The capillary-based western assay was performed using a Jess system (Protein Simple, San Jose, CA, USA) as manufacture suggested protocol. Briefly, samples were lysed with RIPA buffer containing a protease inhibitor cocktail (Sigma, Cat. P8340). Cell debris was removed after 10 min centrifugation at 16,000×g. Protein concentration was determined by BCA assay (ThermoFisher Scientific, Cat. 23225) and 1 µg was used/reaction. Fluorescent Master Mix was mixed with 40 mM DTT, and the mixture was added to each sample (1 µg/5 µL) to provide a denaturing and reducing environment. Samples were heated at 95 °C/5 min, and 3 µL of each sample (0.6 µg of total protein) were loaded. The 12–230 kDa cartridge (Protein Simple, #SM-W004) was used. Primary antibodies were diluted in antibody diluent 2 buffer (Protein Simple, #042-203) while the working solution of secondary antibodies was provided by the company (Protein Simple, #042-206). Then, the filled plate was spin-down for 10 min at 1000×g to remove bubbles and plate, and capillaries were loaded into the Jess machine. For data analysis, the area of spectra that matched the molecular weight of the target protein was used. To reduce the coefficient variant, we analyzed the GAPDH for each capillary. The ratio of the targeted protein to GAPDH was used for statistical comparisons. For visualization, the artificial lanes generated from spectra volume was used.

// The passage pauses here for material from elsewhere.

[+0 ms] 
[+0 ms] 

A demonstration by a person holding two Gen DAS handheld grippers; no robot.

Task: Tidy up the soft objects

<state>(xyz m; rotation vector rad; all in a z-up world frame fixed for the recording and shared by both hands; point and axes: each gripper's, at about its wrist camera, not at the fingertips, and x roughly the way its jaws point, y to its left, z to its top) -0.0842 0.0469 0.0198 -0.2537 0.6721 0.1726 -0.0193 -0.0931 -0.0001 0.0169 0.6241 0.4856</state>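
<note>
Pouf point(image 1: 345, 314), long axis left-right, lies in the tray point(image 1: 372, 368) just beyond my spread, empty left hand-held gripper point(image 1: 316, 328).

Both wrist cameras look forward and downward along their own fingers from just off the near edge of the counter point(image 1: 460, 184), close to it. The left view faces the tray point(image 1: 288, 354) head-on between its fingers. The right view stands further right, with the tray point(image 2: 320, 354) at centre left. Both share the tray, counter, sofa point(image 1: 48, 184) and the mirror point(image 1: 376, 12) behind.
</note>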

High-throughput qPCR using Biomark HD

Quantitative PCR was performed with the Biomark HD system (Fluidigm, San Francisco, CA, USA). Briefly, 200 ng of RNA was reverse-transcribed using iScript Reverse Transcription Supermix (Bio-Rad), and the cDNA was pre-amplified using the PreAmp Master Mix (PN 100-5580; Fluidigm). The cDNA was then subjected to Exonuclease I treatment and diluted 5 times in TE Buffer. The qPCR reaction mixture and primer reaction mixture were made and loaded into the Biomark 96.96 IFC (Integrated Fluidic Circuit). The enzyme reaction was mixed using Juno Controller (Fluidigm) and run using the cycling program of (i) 70 °C for 40 min followed by 60 °C for 30 s, (ii) hot start for 1 min at 95 °C, (iii) 30 cycles of denaturation at 96 °C for 5 s, and annealing at 60 °C for 20 s, and (iv) melting curves between 60 °C and 95 °C with 1 °C increments/3 s. The Ct value of target genes was normalized to the house-keeping genes Gapdh, Hprt1, and Tfrc before normalized to the vehicle group. Relative fold changes from the ΔΔCT calculation was used to make the graph. Primer sequences are provided in Table 2.

Table 2 Primers for qPCR.

Statistical analysis

Data are expressed as mean ± SD. The data were analyzed by 1-way ANOVA followed by Dunnett's multiple comparisons post hoc test at 95% confidence level with the vehicle as reference. All graphs were made using GraphPad Prism 7 (GraphPad Software, La Jolla, CA, USA) with the mean ± SD, while all statistical analyses were done using the built-in function of Prism 7.